An overweight man walks the streets of Washington Tuesday, July 22, 2003. The political debate on fat has spilled over into public policy, with proposals
An overweight man walks the streets of Washington Tuesday, July 22, 2003. The political debate on fat has spilled over into public policy, with proposals for a junk-food tax, limits on food advertising, demands for more details on labeling and lawsuits against food manufacturers. (AP Photo/Ron Edmonds)

The excess weight and inactive habits of many Californians don't only exact a personal toll, they're saddling businesses and taxpayers with more than $41 billion in annual costs, according to a report released today.

"We think mostly about the health implications," said Harold Goldstein, executive director of the California Center for Public Health Advocacy, speaking of the 59 percent of Californians who are obese or overweight, and the 48 percent who are physically inactive.

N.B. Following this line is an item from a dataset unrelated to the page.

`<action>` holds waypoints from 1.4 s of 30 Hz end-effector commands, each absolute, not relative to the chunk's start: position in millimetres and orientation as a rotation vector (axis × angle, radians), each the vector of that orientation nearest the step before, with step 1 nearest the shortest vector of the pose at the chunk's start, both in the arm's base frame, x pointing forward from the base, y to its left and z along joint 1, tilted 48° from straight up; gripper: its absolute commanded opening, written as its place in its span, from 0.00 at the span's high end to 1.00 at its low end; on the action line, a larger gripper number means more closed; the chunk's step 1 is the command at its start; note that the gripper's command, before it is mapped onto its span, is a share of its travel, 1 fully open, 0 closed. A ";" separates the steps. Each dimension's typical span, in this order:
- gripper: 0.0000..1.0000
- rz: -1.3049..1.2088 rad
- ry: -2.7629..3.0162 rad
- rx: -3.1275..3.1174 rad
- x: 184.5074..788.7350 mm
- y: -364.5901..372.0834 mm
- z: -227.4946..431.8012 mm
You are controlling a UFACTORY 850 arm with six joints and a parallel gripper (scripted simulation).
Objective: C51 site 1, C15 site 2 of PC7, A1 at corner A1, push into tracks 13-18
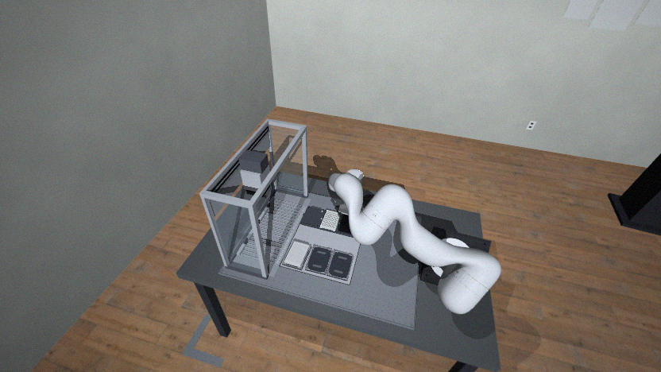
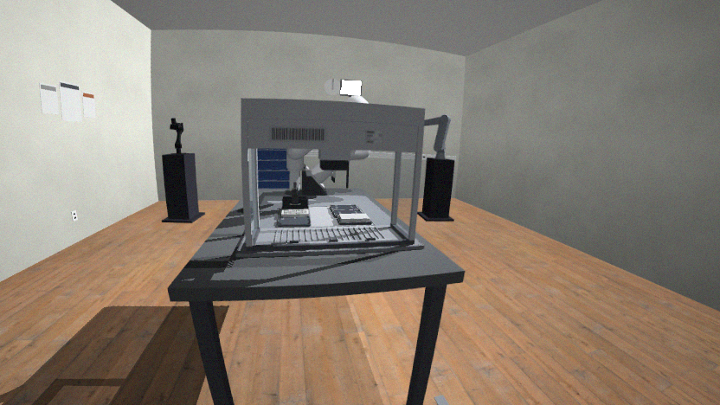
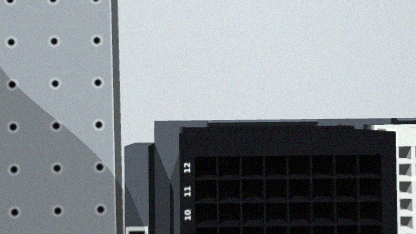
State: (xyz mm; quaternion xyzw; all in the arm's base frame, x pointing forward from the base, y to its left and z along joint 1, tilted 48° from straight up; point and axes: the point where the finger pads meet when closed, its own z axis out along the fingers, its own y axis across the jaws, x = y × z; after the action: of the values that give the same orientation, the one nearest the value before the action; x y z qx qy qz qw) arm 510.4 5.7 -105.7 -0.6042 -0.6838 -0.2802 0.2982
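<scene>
The plate carrier PC7 [image 1: 322, 218] lies on the apron in front of the rails. A white 96-well plate, C15 [image 1: 330, 220], sits on its middle site and shows at the right edge of the wrist view [image 3: 406, 180]. My gripper [image 1: 342, 211] is over the handle end of the carrier, shut on the dark deep-well block C51 [image 3: 287, 182]. The block's column numbers 10 to 12 show on its left side. The block is at site 1; I cannot tell whether it rests inside the locators. The fingers are hidden in all views. The site nearest the rails [image 1: 312, 215] is dark and bare.
The white 384-well plate C16 [image 1: 295, 253] sits in the nest nearest the instrument; the other two nests [image 1: 329, 261] are empty. The framed instrument [image 1: 254, 199] with its rails [image 2: 327, 234] stands beyond the carrier. The perforated table top [image 3: 55, 100] is left of the apron.
</scene>
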 end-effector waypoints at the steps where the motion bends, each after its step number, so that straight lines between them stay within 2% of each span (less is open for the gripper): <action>1: 1.00 -0.746 -1.818 -1.606 511.1 6.5 -106.6; 40: 1.00 -0.746 -1.818 -1.606 510.3 15.0 -114.2; 41: 0.00 -0.746 -1.818 -1.606 510.3 15.4 -114.5; 42: 0.00 -0.746 -1.818 -1.606 510.3 15.4 -114.5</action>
State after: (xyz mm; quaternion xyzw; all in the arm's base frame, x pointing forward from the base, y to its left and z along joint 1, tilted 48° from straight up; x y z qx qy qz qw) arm 509.5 15.8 -114.7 -0.6042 -0.6838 -0.2802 0.2982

"But there's also this enormous burden on the already-burdened California economy," said Goldstein, whose center released the data.

If the trend continues the economic toll of excess weight and inactivity will rise to $52.7 billion in 2011, the report noted. Half the costs were attributed to health care expenses, and half to lost productivity, such as absenteeism.

The figures alarm state Controller John Chiang, who is grappling with California's devastating $26.3 billion budget shortfall this fiscal year.

"These figures demonstrate the real and very unsettling financial impact of the obesity epidemic on a California economy already in crisis," he said. "We need to stop unnecessary use of precious dollars in this area as quickly as possible."

Goldstein, however, isn't despairing over the seeming futility of numerous public health campaigns to halt a doubling of the costs over six years. This latest report, which addresses cost in 2006, follows an earlier one, which reported that health care costs and lost productivity linked to overweight and inactive Californians totaled nearly $22 billion in 2000.

Public health movements in the past, such as those to discourage smoking, faced numerous obstacles and well-funded opponents, but nonetheless succeeded in large part through federal, state and local policy changes in sharply reducing the number of adults smoking, he pointed out.

"Every public health movement has shown that people can only be healthy if public policies are in place to support healthy choices," he said.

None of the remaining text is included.